VCG Library
Static Public Member Functions | List of all members
vcg::tri::SurfaceSampling< MeshType, VertexSampler > Class Template Reference

Main Class of the Sampling framework. More...

#include <point_sampling.h>

Static Public Member Functions

static int Poisson (double lambda)
 
static void VertexWeighted (MeshType &m, VertexSampler &ps, int sampleNum)
 
static void VertexAreaUniform (MeshType &m, VertexSampler &ps, int sampleNum)
 
static void VertexUniform (MeshType &m, VertexSampler &ps, int sampleNum, bool onlySelected)
 Sample the vertices in a uniform way.

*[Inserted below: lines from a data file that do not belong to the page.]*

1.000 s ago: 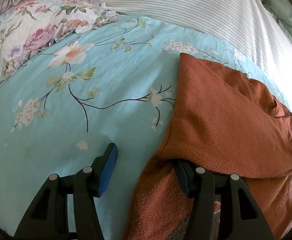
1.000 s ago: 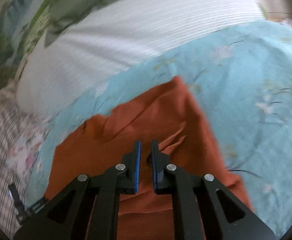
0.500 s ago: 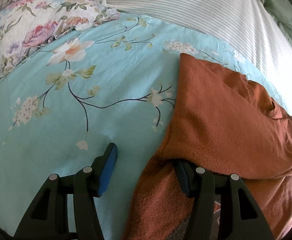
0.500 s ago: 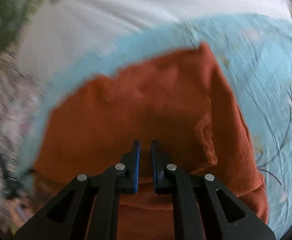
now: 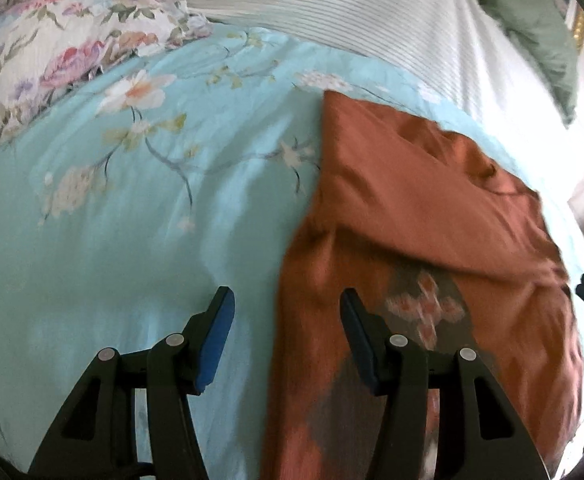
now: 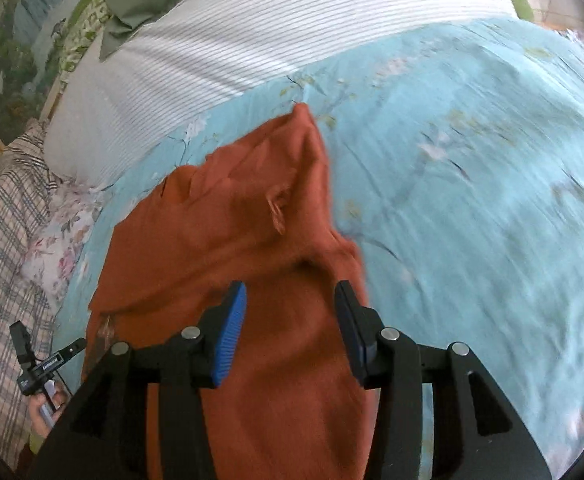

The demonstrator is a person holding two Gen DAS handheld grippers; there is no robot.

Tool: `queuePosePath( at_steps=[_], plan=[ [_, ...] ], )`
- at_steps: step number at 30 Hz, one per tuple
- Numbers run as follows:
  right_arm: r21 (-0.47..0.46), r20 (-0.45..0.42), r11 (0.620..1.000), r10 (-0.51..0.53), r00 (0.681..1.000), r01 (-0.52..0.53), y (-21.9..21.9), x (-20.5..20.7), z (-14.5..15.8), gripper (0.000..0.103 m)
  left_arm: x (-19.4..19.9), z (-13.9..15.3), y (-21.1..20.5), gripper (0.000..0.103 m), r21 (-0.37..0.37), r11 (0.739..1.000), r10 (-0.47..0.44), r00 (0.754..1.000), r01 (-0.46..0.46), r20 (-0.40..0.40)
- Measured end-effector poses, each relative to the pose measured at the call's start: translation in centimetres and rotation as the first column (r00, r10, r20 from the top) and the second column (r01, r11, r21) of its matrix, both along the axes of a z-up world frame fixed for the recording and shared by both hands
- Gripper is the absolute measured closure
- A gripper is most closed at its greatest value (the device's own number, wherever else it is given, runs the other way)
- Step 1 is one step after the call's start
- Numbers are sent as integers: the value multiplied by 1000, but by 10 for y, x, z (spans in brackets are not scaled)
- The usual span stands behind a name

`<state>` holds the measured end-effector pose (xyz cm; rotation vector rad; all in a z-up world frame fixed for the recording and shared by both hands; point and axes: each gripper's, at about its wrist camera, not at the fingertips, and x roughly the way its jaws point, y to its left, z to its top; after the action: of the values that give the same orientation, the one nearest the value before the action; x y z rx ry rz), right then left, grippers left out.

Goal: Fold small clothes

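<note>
Rust-orange knit garment (image 6: 251,240) lies folded on smooth floral sheet (image 5: 131,240) — left gripper (image 5: 285,336) and just-opened right gripper (image 6: 289,328) gape, holding nothing.

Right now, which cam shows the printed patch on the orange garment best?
Left wrist: the patch on the garment sits just beyond the tongs, blurred but large. Right wrist shows only a sliver of it at the garment's left edge.

The folded garment (image 5: 432,208) lies on the bed's sheet (image 5: 151,220), its top flap turned over the lower part. Behind it lies a striped pillow (image 5: 332,4); left of that, a flowered cushion (image 5: 63,44). The left hand-held gripper (image 5: 285,334) straddles the garment's left edge.
</note>
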<state>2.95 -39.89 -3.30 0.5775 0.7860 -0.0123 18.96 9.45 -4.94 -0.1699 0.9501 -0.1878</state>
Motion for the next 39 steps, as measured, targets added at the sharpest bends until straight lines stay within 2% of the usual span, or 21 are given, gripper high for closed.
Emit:
queuePosePath(
  at_steps=[4,8,14,17,24,27,29,31,32,33,34,36,39],
  plan=[
    [38,-45,999,23,999,-21,-2,-36,-15,56,-32,0,6,46,-51,996,-75,997,73,-33],
    [120,-25,987,112,993,-108,5,-68,-23,56,-65,-4,7,45,-99,983,-164,984,157,-70],
    [175,15,944,283,959,-281,36,-114,-26,56,-117,-9,7,45,-115,965,-247,966,237,-80],
    [189,33,921,342,939,-342,49,-128,-28,54,-139,-10,13,44,-156,953,-272,959,258,-77],
    [283,113,838,454,884,-466,67,-140,-45,54,-170,-17,28,44,-303,913,-309,948,274,-73],
    [292,136,830,455,880,-475,66,-142,-51,54,-174,-24,28,44,-360,877,-374,923,318,-95],
    [305,146,830,445,884,-468,64,-138,-54,54,-176,-31,26,44,-362,868,-405,906,340,-120],
    [305,146,834,435,888,-459,63,-138,-54,59,-177,-35,24,47,-355,867,-414,902,350,-121],
    [300,139,840,431,892,-453,62,-137,-55,69,-177,-36,25,49,-353,868,-412,904,349,-118],
    [287,122,849,426,897,-443,60,-137,-55,83,-177,-36,25,56,-352,869,-409,905,347,-117],
    [280,104,858,419,902,-431,58,-138,-56,89,-176,-35,25,73,-337,876,-401,909,344,-115],
    [291,100,857,415,904,-425,52,-140,-58,93,-176,-36,28,95,-292,895,-385,915,338,-120],
    [301,87,849,428,899,-433,52,-143,-60,93,-177,-34,36,96,-306,891,-383,917,336,-109]
  ],
)
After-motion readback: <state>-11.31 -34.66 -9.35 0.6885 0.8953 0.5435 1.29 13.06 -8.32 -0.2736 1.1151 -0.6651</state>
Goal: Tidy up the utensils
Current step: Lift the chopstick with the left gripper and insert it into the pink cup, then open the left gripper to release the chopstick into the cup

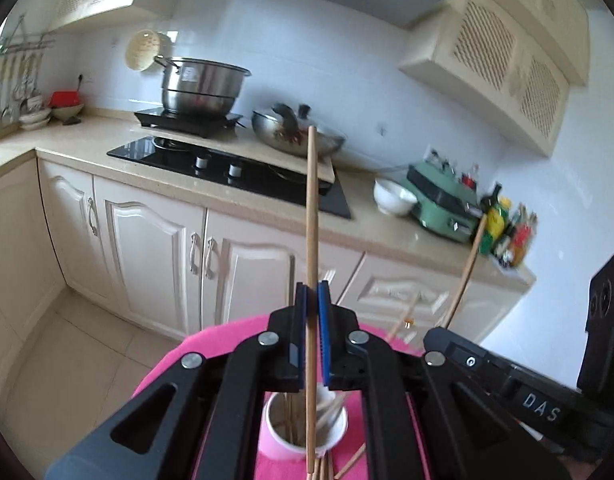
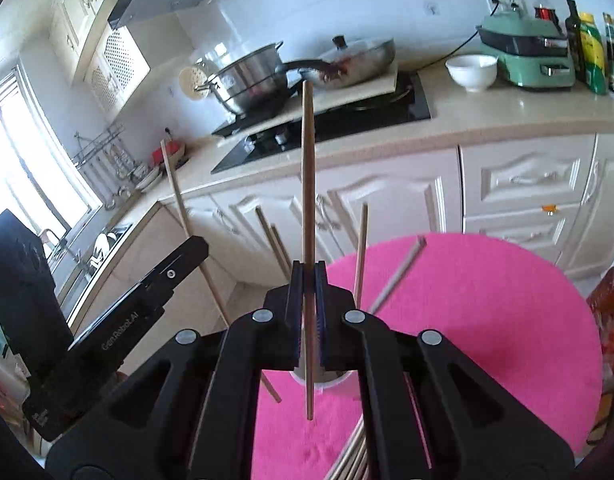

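In the left wrist view my left gripper (image 1: 312, 288) is shut on a wooden chopstick (image 1: 312, 200) that stands upright between the blue pads. Its lower end hangs over a white cup (image 1: 281, 442) holding several chopsticks and a spoon, on a pink round table (image 1: 211, 344). In the right wrist view my right gripper (image 2: 308, 268) is shut on a second upright wooden chopstick (image 2: 307, 160), with the cup (image 2: 327, 383) partly hidden beneath the jaws. Loose chopsticks (image 2: 399, 276) lie on the pink table (image 2: 487, 320), and metal ones (image 2: 351, 460) show at the bottom edge.
Beyond the table runs a cream kitchen counter (image 1: 267, 204) with a black hob (image 1: 235, 172), a steel pot (image 1: 203, 88), a wok (image 1: 295, 132), a white bowl (image 2: 471, 70), a green appliance (image 2: 523, 56) and bottles (image 2: 591, 52). An orange bag (image 2: 611, 312) sits at the table's right.
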Motion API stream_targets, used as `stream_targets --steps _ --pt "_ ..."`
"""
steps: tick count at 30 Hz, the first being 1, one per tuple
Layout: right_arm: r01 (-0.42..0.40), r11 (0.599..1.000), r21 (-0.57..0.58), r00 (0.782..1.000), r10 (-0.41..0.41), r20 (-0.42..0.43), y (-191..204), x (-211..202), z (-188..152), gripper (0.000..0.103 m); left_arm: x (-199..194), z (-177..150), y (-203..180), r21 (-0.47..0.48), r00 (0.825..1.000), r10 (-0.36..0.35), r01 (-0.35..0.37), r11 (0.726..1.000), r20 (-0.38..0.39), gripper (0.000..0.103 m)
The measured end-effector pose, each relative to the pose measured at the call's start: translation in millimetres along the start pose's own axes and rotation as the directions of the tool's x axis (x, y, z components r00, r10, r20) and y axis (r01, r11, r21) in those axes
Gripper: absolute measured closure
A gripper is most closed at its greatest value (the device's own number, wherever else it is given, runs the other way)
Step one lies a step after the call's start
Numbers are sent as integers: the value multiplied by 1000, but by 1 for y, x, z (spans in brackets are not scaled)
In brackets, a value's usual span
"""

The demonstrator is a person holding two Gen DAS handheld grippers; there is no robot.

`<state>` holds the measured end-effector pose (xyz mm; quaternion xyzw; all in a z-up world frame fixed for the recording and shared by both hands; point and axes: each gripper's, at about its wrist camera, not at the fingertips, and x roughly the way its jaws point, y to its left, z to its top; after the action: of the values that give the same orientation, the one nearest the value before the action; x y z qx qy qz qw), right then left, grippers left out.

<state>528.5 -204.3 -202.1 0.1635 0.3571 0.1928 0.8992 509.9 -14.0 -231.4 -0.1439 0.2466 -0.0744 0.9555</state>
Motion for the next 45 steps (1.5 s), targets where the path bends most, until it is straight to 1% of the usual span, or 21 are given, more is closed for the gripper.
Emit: stream_targets --steps 2,6,10,12,18,26,32,35,37,38,45 --pt "2 1000 9 1000 -2 16 -1 6 6 97 7 3 3 -18 1000 -1 1 1000 19 97" --pt "21 1000 1 999 -21 49 -1 15 12 97 20 0 5 -17 999 11 -10 1000 31 97" --pt "48 999 -3 997 -48 59 -2 27 9 97 34 -8 5 1 1000 17 -17 1000 22 97" --pt "59 998 -7 996 -58 66 -3 31 6 97 39 -15 5 12 1000 16 -16 1000 6 97" --pt "84 995 -47 996 -82 29 -4 43 -9 97 46 -33 8 37 999 29 -27 999 -44 97" --pt "95 993 -70 995 -97 -15 -7 34 -30 97 39 -48 9 46 995 32 -27 999 -94 97" --pt "98 993 -71 993 -102 -52 -10 34 -45 97 35 -60 11 62 988 41 -32 998 -151 97" --pt "94 993 -65 993 -98 -66 -10 33 -50 97 33 -66 13 52 981 44 -35 998 -188 96" --pt "89 994 -66 993 -94 -75 -10 33 -53 97 31 -69 14 42 979 44 -37 998 -200 91" --pt "88 994 -68 992 -93 -79 -10 34 -54 97 28 -71 14 40 978 46 -39 998 -201 83" --pt "79 994 -80 990 -87 -110 -7 37 -62 97 16 -76 12 55 974 73 -62 997 -217 78"
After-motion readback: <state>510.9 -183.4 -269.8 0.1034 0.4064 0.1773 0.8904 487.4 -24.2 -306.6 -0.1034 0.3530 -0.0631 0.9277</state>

Each vertex has the same probabiltiy of being chosen.
 
static void EdgeMeshUniform (MeshType &m, VertexSampler &ps, float radius, bool conservative=true)
 
static void VertexBorderCorner (MeshType &m, VertexSampler &ps, ScalarType angleRad)
 Sample all the border corner vertices.
 
static void VertexBorder (MeshType &m, VertexSampler &ps)
 Sample all the border vertices.
 
static void VertexCrease (MeshType &m, VertexSampler &ps)
 
static void MontecarloPoisson (MeshType &m, VertexSampler &ps, int sampleNum)
 
static void EdgeMontecarlo (MeshType &m, VertexSampler &ps, int sampleNum, bool sampleAllEdges)
 
static void Montecarlo (MeshType &m, VertexSampler &ps, int sampleNum)
 
static void WeightedMontecarlo (MeshType &m, VertexSampler &ps, int sampleNum, float variance)
 
static void FaceSubdivision (MeshType &m, VertexSampler &ps, int sampleNum, bool randSample)
 Compute a sampling of the surface where the points are regularly scattered over the face surface using a recursive longest-edge subdivision rule.
 
static void FaceSubdivisionOld (MeshType &m, VertexSampler &ps, int sampleNum, bool randSample)
 Compute a sampling of the surface where the points are regularly scattered over the face surface using a recursive longest-edge subdivision rule.
 
static ScalarType ComputePoissonDiskRadius (MeshType &origMesh, int sampleNum)
 Estimate the radius r that you should give to get a certain number of samples in a Poissson Disk Distribution of radius r.
 
static void InitRadiusHandleFromQuality (MeshType &sampleMesh, PerVertexFloatAttribute &rH, ScalarType diskRadius, ScalarType radiusVariance, bool invert)
 
static void PoissonDiskPruning (VertexSampler &ps, MeshType &montecarloMesh, ScalarType diskRadius, PoissonDiskParam &pp)
 
static void HierarchicalPoissonDisk (MeshType &origMesh, VertexSampler &ps, MeshType &montecarloMesh, ScalarType diskRadius, const struct PoissonDiskParam pp=PoissonDiskParam())
 

Detailed Description

template<class MeshType, class VertexSampler = TrivialSampler< MeshType>>
class vcg::tri::SurfaceSampling< MeshType, VertexSampler >

Main Class of the Sampling framework.

This class allows you to perform various kind of random/procedural point sampling over a triangulated surface. The class is templated over the PointSampler object that allows to customize the use of the generated samples.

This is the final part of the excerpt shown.